__Assignment__.
Look through the material below for "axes". Copy every line that contains it.

★ ★ ★ ★ ★

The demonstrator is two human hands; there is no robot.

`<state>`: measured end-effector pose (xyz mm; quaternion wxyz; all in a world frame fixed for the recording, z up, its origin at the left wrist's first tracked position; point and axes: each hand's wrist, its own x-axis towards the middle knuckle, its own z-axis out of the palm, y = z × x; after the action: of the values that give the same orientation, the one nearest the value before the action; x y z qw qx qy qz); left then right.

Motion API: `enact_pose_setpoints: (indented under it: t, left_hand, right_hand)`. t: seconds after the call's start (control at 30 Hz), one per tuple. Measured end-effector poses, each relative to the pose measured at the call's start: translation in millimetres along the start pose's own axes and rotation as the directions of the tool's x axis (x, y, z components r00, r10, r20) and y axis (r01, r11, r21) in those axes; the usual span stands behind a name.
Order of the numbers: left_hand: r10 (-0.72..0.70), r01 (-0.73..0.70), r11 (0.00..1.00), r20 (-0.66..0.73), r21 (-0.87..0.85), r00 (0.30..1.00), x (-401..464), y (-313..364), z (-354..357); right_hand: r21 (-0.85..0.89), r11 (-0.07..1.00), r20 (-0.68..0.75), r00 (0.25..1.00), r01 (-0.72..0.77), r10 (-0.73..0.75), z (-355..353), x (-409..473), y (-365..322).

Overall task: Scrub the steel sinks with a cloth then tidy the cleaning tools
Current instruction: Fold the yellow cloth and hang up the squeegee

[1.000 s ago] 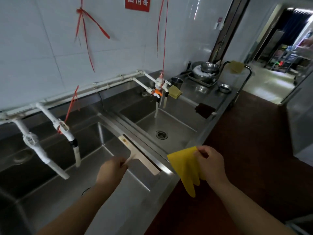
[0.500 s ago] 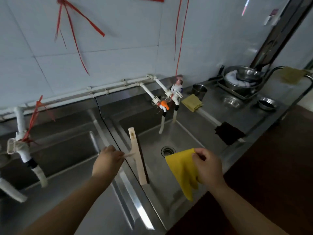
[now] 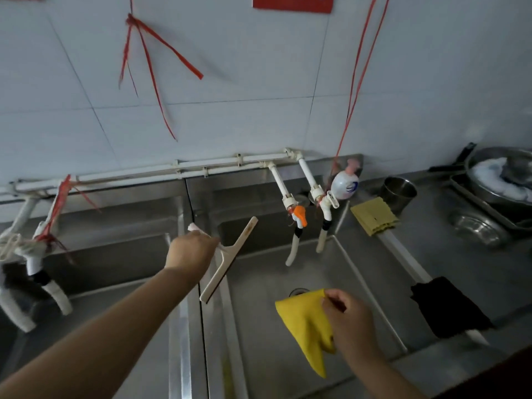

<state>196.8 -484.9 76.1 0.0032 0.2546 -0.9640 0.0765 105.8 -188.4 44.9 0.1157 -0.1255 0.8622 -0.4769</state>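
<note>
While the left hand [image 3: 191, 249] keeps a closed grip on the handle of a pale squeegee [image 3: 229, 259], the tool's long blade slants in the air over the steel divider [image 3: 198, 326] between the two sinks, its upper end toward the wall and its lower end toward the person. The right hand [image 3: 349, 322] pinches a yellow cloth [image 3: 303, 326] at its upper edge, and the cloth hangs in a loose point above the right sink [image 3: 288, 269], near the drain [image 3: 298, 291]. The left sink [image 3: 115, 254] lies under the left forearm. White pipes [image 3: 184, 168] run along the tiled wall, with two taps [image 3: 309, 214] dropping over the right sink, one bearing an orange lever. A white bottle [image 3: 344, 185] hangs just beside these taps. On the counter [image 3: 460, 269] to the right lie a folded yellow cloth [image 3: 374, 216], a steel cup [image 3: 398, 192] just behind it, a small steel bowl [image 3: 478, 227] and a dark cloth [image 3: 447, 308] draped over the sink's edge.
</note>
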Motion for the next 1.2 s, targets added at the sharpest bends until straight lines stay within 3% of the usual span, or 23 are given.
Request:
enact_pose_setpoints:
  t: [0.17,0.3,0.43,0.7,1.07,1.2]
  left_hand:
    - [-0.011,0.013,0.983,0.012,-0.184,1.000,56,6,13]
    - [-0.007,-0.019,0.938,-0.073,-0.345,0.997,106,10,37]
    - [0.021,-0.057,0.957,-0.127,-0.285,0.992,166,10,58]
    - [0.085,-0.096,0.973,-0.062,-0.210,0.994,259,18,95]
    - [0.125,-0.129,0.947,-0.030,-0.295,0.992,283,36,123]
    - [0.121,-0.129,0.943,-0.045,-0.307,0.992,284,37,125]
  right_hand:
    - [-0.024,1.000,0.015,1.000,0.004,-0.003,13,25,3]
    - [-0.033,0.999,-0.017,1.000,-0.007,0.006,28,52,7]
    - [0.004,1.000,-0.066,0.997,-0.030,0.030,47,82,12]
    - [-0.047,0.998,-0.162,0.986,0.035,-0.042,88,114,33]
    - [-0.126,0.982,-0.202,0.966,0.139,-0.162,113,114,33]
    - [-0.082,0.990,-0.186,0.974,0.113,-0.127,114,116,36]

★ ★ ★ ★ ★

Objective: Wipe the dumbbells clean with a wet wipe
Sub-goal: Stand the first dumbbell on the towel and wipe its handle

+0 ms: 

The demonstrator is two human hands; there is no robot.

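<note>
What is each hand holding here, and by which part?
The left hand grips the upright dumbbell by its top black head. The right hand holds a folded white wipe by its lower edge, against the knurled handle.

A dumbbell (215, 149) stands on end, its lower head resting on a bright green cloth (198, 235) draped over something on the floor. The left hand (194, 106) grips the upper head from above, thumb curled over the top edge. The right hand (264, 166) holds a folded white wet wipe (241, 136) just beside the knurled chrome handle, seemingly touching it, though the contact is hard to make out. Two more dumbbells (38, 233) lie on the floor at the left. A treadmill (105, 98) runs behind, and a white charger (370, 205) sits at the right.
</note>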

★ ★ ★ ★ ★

__Solution__.
`<state>`: measured end-effector pose (xyz mm; quaternion wxyz; all in a world frame fixed for the recording, z up, its origin at the left wrist's first tracked position; point and axes: each hand's wrist, its own x-axis towards the middle knuckle, its own z-axis out of the palm, y = z × x; after the action: of the values that give the same orientation, the one nearest the value before the action; x y z qw qx qy qz); left then right.
Motion API: `enact_pose_setpoints: (indented under it: t, left_hand, right_hand)`. t: seconds after the call's start (control at 30 Hz), one per tuple. Measured end-effector poses, each relative to the pose measured at the call's start: translation in millimetres along the start pose's own axes and rotation as the directions of the tool's x axis (x, y, z components r00, r10, r20) and y axis (r01, r11, r21) in those axes; the usual span stands behind a name.

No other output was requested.